__Required work__
Print the listing below exactly.

###

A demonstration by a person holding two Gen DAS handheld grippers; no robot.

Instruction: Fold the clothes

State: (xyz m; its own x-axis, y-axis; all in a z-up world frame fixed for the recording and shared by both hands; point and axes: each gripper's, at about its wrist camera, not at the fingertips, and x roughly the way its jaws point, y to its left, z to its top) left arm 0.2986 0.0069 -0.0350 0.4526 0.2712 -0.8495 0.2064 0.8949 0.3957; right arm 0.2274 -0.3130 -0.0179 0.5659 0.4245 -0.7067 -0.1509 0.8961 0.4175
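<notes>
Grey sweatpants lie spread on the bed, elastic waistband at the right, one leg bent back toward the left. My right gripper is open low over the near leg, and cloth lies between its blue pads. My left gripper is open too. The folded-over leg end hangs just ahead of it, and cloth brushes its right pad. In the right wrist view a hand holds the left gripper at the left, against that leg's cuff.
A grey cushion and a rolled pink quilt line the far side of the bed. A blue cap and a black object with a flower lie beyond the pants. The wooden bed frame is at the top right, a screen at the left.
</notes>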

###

__Reply to the exercise__
A demonstration by a person holding two Gen DAS handheld grippers; no robot.

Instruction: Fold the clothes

State: (xyz m; its own x-axis, y-axis; all in a z-up world frame fixed for the recording and shared by both hands; point and axes: each gripper's, at about its wrist camera, not at the fingertips, and x roughly the way its jaws point, y to its left, z to its top) left arm 0.2986 0.0069 -0.0350 0.4526 0.2712 -0.8495 0.2064 0.8949 0.3957; right arm 0.2274 -0.3130 -0.0179 0.5659 0.4245 -0.7067 -0.1509 0.8961 0.4175
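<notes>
Grey sweatpants lie spread on the bed, elastic waistband at the right, one leg bent back toward the left. My right gripper is open low over the near leg, and cloth lies between its blue pads. My left gripper is open too. The folded-over leg end hangs just ahead of it, and cloth brushes its right pad. In the right wrist view a hand holds the left gripper at the left, against that leg's cuff.
A grey cushion and a rolled pink quilt line the far side of the bed. A blue cap and a black object with a flower lie beyond the pants. The wooden bed frame is at the top right, a screen at the left.
</notes>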

This exercise has nothing more to it.